The controversial annihilation of the cultural center of Saxony in February 1945 came 11 days after the Rhapsody in Junk officers, including Walton's father, Thomas Jeffers, passed through the city on a prisoner of war train.
Extras
"Allied bombers destroyed the entire city, which was also full of thousands upon thousands of refugees fleeing from (the war in) the east," Walton reports.
By that time in the book, the reader has met some of those refugees traveling beside Allied prisoners on the move from one prison camp to another.
"No one knows for sure how many were killed those fateful days, Feb. 13 and 14, 1945," Walton writes, "but estimates indicate between 70,000 to 130,000 lost."
The attack usually is addressed in the context of ethics or the morality of war.
"I had never read a firsthand account," Walton writes. Until her research led to "a chance encounter on a Web site."
The account she found is from Hugo Purins, the brother-in-law of a friend of Walton's and a German army war correspondent who had fled his native Latvia when the Russians invaded.
Written years later — after Purins had emigrated to the United States — the story unfolds like a brooding political novel by Arthur Koestler.
Purins bribes his way into Dresden with cigarettes so he can reunite with his wife, Regina, who is living there.
He is in conversation with his wife's landlord, an old lawyer, and with an ex-Wehrmarcht officer named Baumann, who was "permanently injured during winter battles in Russia," when radio warnings sound.
At first dismissed, they give way to more radio warnings, as the bombers close in on the unlikely target in waves.
"We won't die here, Regina," Hugo reassures his wife, as the carpet bombing begins. "We have lost too much already. ... We have lost everything but our lives, and God knows that. He will be with us. Just pray, forget everything, just pray."
Moments later, Walton writes, "he heard the deep-hollowed crash of collapsing buildings all around him, and he became so nervous that he bit his hand to suppress the involuntary shake which took command of his whole body."

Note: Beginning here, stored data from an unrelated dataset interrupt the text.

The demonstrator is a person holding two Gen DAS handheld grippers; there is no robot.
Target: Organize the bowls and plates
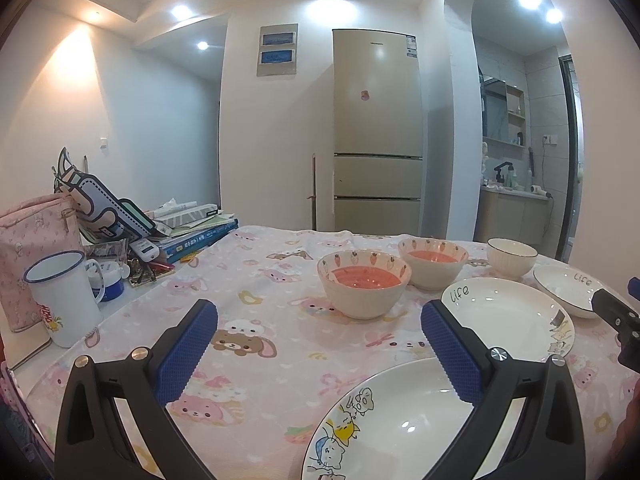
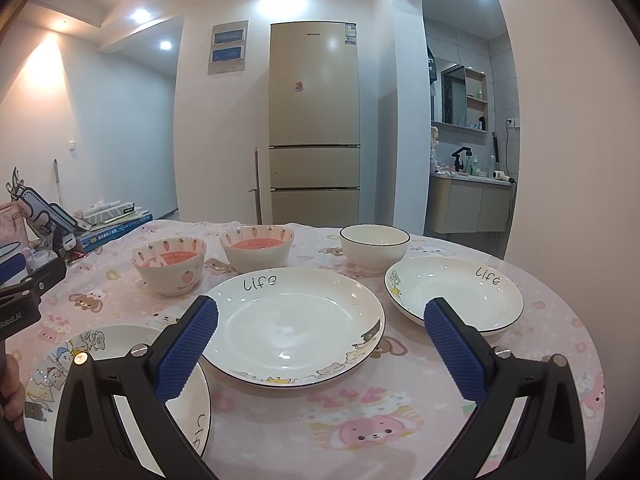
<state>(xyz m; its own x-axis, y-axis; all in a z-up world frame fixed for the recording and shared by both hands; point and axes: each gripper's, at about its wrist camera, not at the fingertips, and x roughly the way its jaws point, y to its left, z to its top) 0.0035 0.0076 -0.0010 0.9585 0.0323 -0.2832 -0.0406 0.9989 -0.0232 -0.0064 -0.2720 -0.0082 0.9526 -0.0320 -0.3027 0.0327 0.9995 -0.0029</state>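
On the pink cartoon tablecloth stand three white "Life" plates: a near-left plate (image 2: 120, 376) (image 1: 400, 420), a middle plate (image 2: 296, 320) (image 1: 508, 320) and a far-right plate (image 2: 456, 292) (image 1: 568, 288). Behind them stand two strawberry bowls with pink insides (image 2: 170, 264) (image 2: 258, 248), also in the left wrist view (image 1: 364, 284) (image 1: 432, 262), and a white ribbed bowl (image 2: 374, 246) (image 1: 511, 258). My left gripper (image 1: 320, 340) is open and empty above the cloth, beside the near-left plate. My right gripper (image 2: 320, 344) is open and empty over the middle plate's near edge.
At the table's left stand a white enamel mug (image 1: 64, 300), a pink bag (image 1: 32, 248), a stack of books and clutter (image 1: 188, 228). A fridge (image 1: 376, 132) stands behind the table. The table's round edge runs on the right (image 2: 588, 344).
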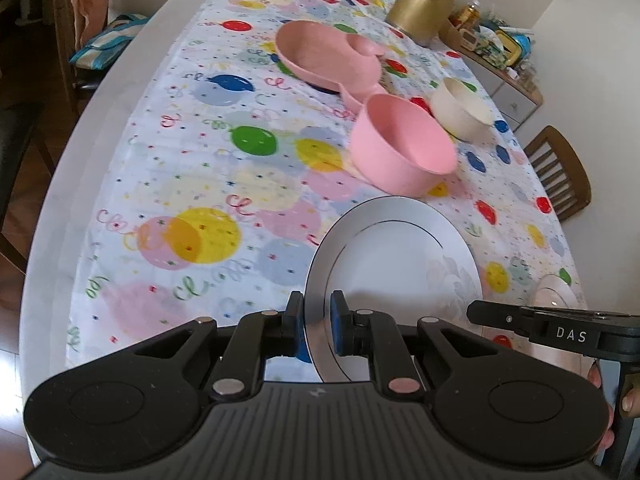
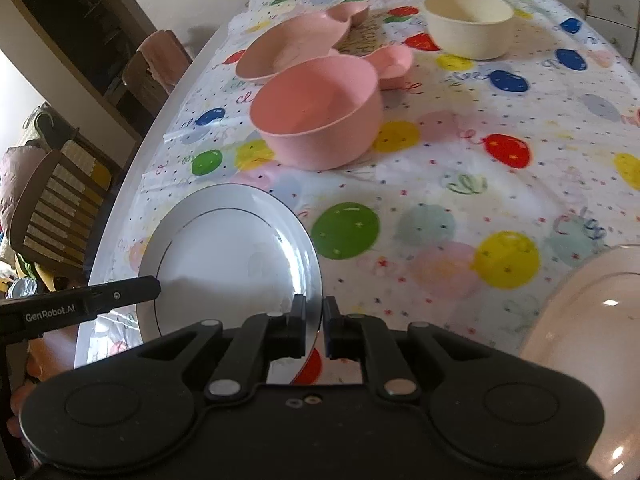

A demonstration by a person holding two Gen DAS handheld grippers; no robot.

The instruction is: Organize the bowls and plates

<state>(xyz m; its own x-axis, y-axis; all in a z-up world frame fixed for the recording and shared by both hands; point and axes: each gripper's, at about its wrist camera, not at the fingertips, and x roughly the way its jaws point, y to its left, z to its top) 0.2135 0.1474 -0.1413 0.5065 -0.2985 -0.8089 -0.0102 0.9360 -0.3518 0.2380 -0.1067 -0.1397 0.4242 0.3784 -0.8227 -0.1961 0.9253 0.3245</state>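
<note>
Both grippers grasp the same white plate (image 1: 400, 256) by opposite edges. In the left wrist view, the left gripper (image 1: 318, 324) pinches the plate's rim at 6 o'clock, its blue-padded fingers (image 1: 339, 328) closed on either side of the edge. In the right wrist view, the right gripper (image 2: 314, 326) is likewise clenched on the rim of the white plate (image 2: 228, 256), which spreads toward 10 o'clock from the fingers. The plate has a thin dark ring inside its rim and appears tilted above the surface (image 1: 120, 120), which is covered with a balloon-print tablecloth (image 1: 208, 168).

Beyond the plate, at 12 o'clock in the left view, stands a pink bowl (image 1: 400, 148), upright on the cloth. Just behind it lies a pink divided plate (image 1: 320, 54), with a cream bowl (image 1: 460, 110) toward 1 o'clock. A gold jug (image 1: 424, 0) stands at the far end. At 4 o'clock in the right view, a glossy pale pink dish (image 2: 592, 340) shows close and blurred.
</note>
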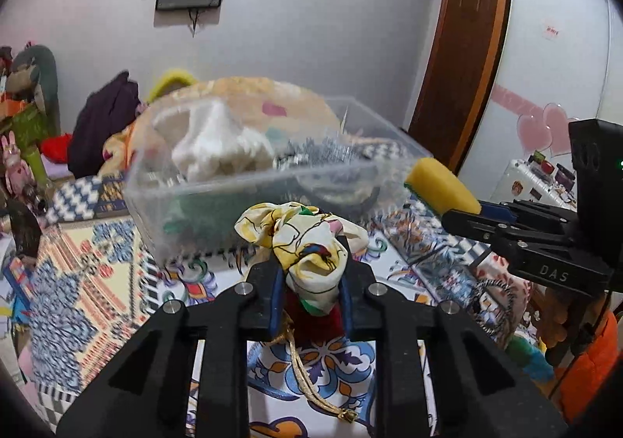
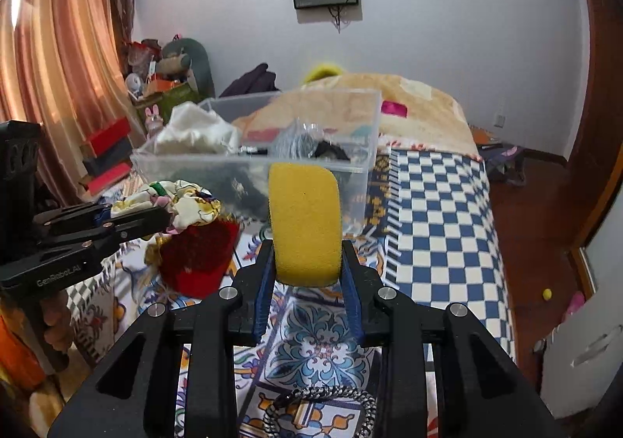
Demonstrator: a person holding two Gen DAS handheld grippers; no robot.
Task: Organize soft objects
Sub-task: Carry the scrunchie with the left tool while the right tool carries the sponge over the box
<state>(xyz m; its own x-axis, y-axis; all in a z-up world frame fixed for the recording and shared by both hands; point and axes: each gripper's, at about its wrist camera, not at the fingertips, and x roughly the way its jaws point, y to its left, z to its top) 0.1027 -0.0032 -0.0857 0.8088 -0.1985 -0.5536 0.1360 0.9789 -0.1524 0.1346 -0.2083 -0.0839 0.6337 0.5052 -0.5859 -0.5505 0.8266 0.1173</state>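
Observation:
My left gripper (image 1: 313, 266) is shut on a bunched floral cloth (image 1: 307, 239), yellow and white with coloured prints. A red velvet pouch (image 2: 194, 258) with a gold cord (image 1: 311, 375) sits right under the cloth; I cannot tell whether the pads catch it too. My right gripper (image 2: 307, 255) is shut on a yellow sponge (image 2: 303, 219) that stands upright between the blue pads. Just beyond both grippers stands a clear plastic box (image 1: 249, 181) holding a white cloth (image 1: 218, 149) and darker items. In the right wrist view the left gripper (image 2: 163, 214) shows at the left with the cloth (image 2: 190, 204).
Everything rests on a bed with a patterned cover (image 2: 319, 340) and a blue-and-white checked blanket (image 2: 440, 227). A folded beige blanket (image 2: 420, 106) lies behind the box. A braided black-and-white cord (image 2: 323, 399) lies near my right gripper. Clutter piles up at the far left (image 2: 163, 87).

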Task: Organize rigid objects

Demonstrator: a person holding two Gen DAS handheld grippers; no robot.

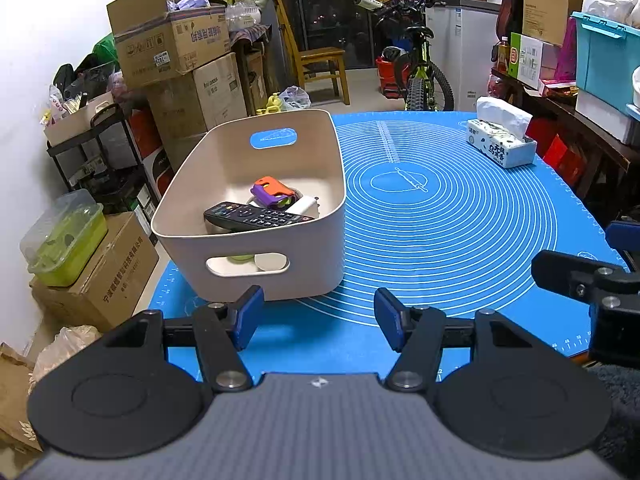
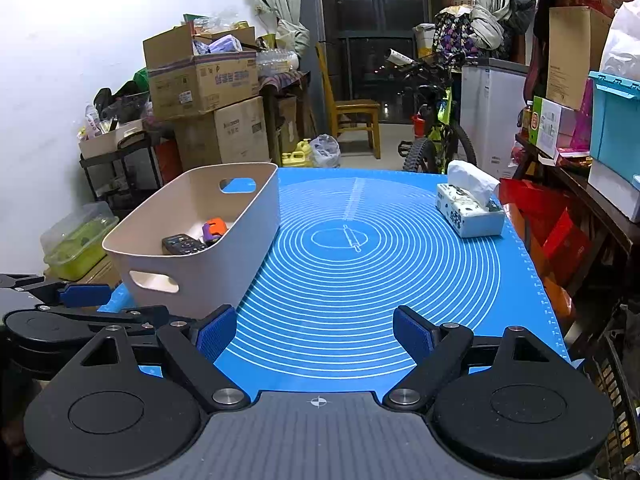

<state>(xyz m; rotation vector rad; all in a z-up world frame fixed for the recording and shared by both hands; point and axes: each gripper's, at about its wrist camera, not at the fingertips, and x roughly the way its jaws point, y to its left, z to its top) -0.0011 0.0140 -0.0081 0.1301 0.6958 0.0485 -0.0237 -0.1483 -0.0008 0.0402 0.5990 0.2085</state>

After the devastation — in which the body of an infant in the street causes Purins to come unraveled — the lawyer says: "Dresden is dead ... a dead town, think about the people ... hundreds of thousands of them and why? Why? What for? What have we done? This is not a war. This is murder!"
Purins, Walton writes, "had other ideas."

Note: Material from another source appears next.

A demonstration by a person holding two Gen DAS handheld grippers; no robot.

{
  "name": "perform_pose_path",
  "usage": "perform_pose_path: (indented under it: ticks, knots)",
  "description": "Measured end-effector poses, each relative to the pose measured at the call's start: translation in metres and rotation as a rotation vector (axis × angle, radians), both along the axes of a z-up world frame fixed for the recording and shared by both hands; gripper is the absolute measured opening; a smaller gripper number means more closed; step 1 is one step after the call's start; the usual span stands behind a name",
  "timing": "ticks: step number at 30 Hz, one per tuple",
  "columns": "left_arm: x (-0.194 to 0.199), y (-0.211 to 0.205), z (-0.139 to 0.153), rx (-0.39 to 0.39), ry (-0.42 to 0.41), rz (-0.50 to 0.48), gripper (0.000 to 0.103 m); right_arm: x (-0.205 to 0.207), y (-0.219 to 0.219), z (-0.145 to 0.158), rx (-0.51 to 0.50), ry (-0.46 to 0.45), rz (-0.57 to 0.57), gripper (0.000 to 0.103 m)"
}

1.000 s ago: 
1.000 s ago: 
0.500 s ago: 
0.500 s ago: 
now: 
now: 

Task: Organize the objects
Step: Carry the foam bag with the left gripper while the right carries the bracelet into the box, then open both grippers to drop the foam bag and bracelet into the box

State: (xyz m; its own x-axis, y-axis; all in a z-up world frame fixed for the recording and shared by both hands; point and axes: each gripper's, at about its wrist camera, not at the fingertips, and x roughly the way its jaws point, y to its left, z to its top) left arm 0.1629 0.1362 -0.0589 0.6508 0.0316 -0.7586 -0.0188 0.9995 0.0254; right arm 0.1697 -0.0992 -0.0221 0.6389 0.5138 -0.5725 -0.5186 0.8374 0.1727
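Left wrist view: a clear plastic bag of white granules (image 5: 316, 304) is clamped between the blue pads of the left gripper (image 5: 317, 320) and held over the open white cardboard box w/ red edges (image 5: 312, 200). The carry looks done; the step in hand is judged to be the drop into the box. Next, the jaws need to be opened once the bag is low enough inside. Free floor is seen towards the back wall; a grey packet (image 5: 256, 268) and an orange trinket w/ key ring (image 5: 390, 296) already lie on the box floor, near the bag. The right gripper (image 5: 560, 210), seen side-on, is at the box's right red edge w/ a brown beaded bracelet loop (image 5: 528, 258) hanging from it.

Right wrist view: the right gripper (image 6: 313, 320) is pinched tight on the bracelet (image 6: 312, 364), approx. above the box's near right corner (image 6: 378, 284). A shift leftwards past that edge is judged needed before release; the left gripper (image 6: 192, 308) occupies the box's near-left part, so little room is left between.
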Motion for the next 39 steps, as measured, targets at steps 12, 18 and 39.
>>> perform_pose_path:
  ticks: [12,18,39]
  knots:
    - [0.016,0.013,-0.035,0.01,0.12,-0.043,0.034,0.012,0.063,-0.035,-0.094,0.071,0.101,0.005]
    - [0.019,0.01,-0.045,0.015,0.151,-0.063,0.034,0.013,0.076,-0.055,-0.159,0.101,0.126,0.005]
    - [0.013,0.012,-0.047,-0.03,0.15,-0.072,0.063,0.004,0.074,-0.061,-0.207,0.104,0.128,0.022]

In a rant that seems lifted from a philosophical Russian novel, Purins calls it "the price this nation has to pay for (the bombing of) London, (the sack of) Warsaw, for the concentration camps, for the ghettos and for the civilian mass graveyards over all over Europe ... a price a nation must pay for lulling itself into the hands of a dictator."
His wife worries that such words spoken in the street will get them in trouble. Instead, their actions do.

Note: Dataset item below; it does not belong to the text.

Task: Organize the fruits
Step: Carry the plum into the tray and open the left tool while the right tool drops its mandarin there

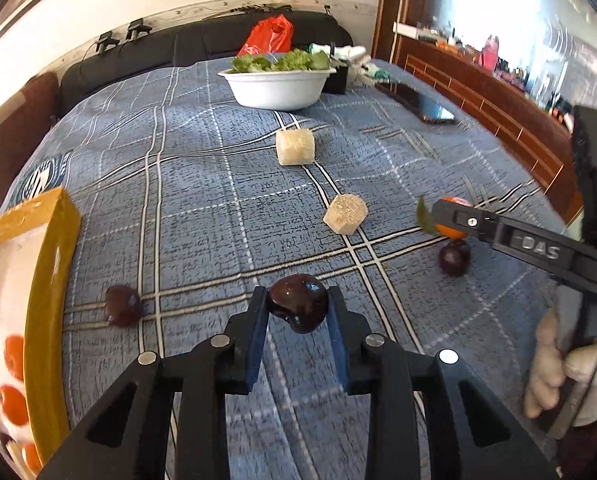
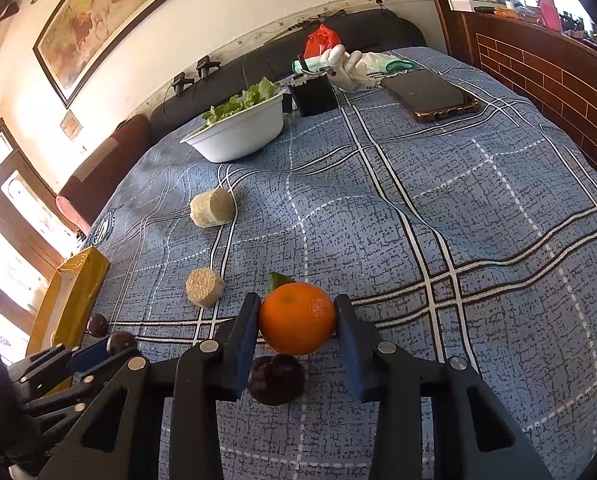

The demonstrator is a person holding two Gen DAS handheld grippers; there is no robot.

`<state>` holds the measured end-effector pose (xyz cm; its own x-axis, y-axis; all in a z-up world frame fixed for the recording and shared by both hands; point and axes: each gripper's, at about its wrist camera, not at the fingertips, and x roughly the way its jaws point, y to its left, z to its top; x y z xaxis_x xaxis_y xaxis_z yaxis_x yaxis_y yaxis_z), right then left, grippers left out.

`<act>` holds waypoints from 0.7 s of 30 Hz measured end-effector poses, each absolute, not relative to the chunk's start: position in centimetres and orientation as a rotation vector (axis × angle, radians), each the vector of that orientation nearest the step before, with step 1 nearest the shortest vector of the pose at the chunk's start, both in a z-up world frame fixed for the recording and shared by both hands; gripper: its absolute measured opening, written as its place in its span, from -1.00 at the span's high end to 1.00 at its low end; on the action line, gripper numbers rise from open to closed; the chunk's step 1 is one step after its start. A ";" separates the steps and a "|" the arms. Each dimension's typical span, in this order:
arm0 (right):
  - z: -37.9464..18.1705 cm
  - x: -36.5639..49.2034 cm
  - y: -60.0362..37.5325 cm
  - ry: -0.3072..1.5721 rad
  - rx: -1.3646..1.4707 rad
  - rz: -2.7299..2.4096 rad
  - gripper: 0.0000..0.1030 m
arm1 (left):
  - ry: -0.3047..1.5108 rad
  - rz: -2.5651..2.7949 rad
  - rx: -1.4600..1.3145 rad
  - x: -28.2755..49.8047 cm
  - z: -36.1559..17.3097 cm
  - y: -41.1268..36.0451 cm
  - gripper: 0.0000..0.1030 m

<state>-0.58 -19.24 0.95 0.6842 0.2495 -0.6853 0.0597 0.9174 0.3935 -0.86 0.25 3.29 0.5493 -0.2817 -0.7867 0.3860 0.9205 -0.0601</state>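
A glossy dark plum [image 1: 298, 307] is pinched by the left gripper [image 1: 297, 312], and a round orange tangerine [image 2: 297, 317] by the right gripper [image 2: 296, 318], both near the front of the blue plaid cloth [image 1: 202, 208]. Oranges are already seen in the yellow-rimmed tray [image 1: 50, 280] at the left edge. Two dark plums [image 1: 123, 306] [image 1: 453, 258] and two pale cut chunks [image 1: 295, 147] are left out. Open cloth lies between the grippers and the tray.

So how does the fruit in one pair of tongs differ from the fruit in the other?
The round orange tangerine is bright, matte and larger, with a green leaf behind it; the glossy dark purple plum is smaller and nearly black. The tangerine sits in the right tongs, the plum in the left tongs. Both are pinched between blue pads over the blue checked cloth.
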 end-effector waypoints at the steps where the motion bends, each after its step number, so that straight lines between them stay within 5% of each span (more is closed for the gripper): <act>1: 1.0 -0.6 -19.3 0.812 0.408 0.108 0.21 | 0.905 -0.398 0.111 -1.1 3.5 0.5 0.46; 21: 4.1 -3.1 -18.5 0.745 0.442 0.138 0.21 | 0.766 -0.302 -0.146 -7.7 8.9 10.1 0.45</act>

After touring the devastated city and resolving to escape, Purins puts on civilian clothing, only to find the ex-officer, Baumann, pointing a gun at him and threatening to shoot him or turn him in to authorities as a traitor.
Purins refuses to go and tells Baumann that further military service, particularly to his native Latvia, then occupied by the Russians, could do no more good.
"I can't help here anymore, not right now," he tells Baumann. "What happened here last night has convinced me of that."
In the end, Baumann not only lowers the pistol, he offers it to Purins in the event he needs it for safety's sake during his escape. Purins refuses, saying, "I have always hated firearms."
Then, "the two men looked at each other for a long minute and shook hands," the story concludes.
The Dresden digression ends there.
But the account is disarming enough that it might enable a wider discussion of the event to begin.